India continues to have the highest number of TB cases in the world
Globally, there were 10.4 million tuberculosis (TB) cases in 2016. Southeast Asia, alone, accounted for nearly half of the world’s TB burden, reporting an estimated 4.74 million cases and deathS of about 784,000 people.
According to the World Health Organization’s global TB report titled ‘Bending the curve: ending TB’, the disease is the “single largest killer in the 15 to 49 year age group”, striking people in their most productive years.
“Since 1990, TB has remained the topmost reason for work days lost. Fighting TB is like fighting poverty.

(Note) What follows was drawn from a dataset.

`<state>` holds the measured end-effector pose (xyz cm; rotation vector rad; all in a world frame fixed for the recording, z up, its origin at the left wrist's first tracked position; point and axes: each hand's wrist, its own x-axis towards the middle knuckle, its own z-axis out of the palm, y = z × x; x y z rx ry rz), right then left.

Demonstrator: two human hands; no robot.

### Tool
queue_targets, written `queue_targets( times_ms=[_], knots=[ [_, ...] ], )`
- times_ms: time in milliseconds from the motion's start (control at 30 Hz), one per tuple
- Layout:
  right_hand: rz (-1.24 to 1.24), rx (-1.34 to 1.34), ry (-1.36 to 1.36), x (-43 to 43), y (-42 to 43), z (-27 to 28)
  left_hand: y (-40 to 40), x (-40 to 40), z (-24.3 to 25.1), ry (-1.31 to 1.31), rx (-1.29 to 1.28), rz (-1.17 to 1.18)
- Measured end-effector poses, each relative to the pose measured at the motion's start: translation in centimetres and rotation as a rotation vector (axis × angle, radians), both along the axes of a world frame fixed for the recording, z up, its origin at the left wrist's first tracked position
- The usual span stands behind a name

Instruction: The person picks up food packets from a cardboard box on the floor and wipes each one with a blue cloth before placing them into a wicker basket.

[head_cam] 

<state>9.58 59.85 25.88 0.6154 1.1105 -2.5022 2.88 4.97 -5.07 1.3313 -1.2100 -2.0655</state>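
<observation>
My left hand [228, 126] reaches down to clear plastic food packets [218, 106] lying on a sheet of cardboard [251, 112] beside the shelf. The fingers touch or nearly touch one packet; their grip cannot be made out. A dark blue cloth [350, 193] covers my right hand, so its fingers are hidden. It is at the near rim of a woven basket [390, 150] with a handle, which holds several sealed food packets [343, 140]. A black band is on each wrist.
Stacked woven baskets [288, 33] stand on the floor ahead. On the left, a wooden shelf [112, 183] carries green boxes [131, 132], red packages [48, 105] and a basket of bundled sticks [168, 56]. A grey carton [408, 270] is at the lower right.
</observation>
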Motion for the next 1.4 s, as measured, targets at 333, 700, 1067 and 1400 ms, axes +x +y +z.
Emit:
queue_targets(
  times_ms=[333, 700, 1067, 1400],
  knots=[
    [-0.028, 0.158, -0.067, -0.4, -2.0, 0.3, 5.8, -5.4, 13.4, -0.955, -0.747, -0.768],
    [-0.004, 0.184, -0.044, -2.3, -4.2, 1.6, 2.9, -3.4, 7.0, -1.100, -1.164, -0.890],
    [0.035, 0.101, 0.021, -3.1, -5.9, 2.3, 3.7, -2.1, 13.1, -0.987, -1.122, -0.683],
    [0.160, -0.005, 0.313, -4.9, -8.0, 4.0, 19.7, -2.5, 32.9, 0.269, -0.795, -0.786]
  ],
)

Evidence suggests that for every dollar invested in TB the return is US$43. It makes great economic sense to end this malady,” says Poonam Khetrapal Singh, Regional Director of WHO Southeast Asia.
India continues to have the highest number of TB cases in the world, revealed the TB report released on October 30. India, along with six other countries—Indonesia, China, The Philippines, Pakistan, Nigeria and South Africa—accounted for 64 per cent of the total burden.

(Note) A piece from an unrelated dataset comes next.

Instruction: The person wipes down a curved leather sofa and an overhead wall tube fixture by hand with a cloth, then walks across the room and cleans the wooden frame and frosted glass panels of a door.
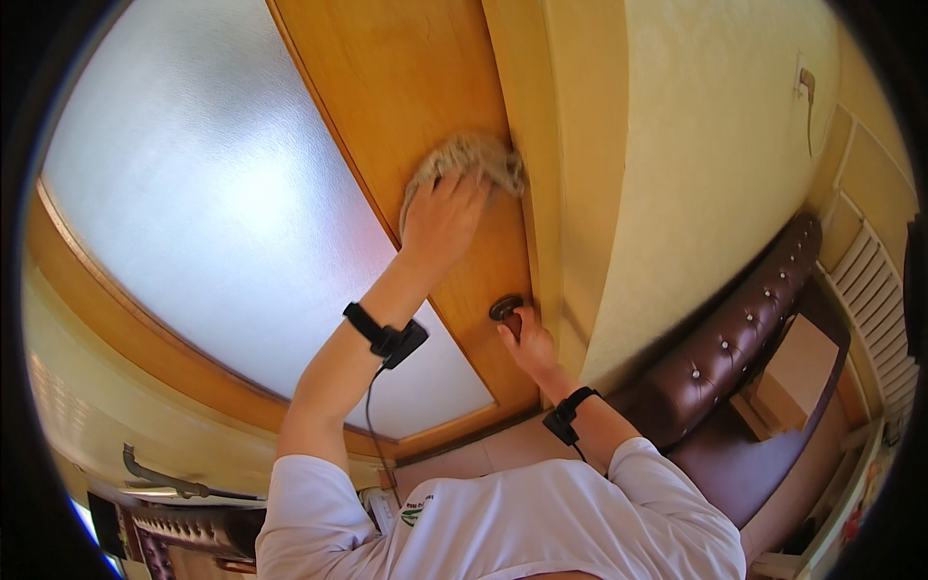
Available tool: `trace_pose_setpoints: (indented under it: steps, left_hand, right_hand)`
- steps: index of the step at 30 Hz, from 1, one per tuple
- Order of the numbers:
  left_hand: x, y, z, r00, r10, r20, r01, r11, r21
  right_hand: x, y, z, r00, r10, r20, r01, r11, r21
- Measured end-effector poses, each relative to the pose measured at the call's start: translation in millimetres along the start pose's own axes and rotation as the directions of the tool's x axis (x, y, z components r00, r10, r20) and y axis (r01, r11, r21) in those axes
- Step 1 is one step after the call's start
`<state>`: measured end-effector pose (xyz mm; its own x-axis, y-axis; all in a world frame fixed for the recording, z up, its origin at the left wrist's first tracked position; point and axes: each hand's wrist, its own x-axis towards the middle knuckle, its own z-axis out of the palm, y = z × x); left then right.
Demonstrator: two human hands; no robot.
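Note:
My left hand (pixel 446 214) presses a crumpled beige cloth (pixel 464 154) flat against the upper part of a wooden door (pixel 391 65). The cloth looks slightly blurred and reaches to the door's right edge, near the frame. Lower down, my right hand (pixel 533 341) is wrapped around the dark door handle (pixel 506 307), whose round base shows above the fingers. A large frosted glass panel (pixel 217 196) fills the door to the left of my left hand. Both wrists wear black straps with small devices.
To the right a brown tufted sofa (pixel 714 362) stands along the wall, with a cardboard box (pixel 794 370) on its seat. A plug (pixel 806 80) with a cord sits in a wall socket. A grey pipe (pixel 167 478) runs at the lower left, above another tufted seat (pixel 210 525).

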<state>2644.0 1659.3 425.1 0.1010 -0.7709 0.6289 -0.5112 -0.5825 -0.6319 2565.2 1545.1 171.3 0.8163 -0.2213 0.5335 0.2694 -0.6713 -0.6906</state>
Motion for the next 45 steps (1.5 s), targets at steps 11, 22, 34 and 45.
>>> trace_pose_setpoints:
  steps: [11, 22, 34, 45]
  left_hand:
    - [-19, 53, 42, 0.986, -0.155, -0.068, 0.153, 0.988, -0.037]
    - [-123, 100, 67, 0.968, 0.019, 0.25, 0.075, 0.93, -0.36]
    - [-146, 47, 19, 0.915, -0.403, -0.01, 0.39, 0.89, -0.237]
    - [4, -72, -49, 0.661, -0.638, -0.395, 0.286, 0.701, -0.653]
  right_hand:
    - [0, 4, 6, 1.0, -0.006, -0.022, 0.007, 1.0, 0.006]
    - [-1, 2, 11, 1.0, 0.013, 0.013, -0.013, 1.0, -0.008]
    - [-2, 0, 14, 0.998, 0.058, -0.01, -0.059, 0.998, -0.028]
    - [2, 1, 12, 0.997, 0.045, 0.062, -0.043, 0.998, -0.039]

While 45 per cent of new TB cases occurred in Asia, 25 per cent of new cases were reported in Africa.
In 2016, out of an estimated 2.8 million TB patients in India, 423,000 patients were estimated to have died. Moreover, out of 2.8 million patients, only 1,938,158 cases were notified in the public and private sector in India, leading to 850,000 cases missing the treatment options.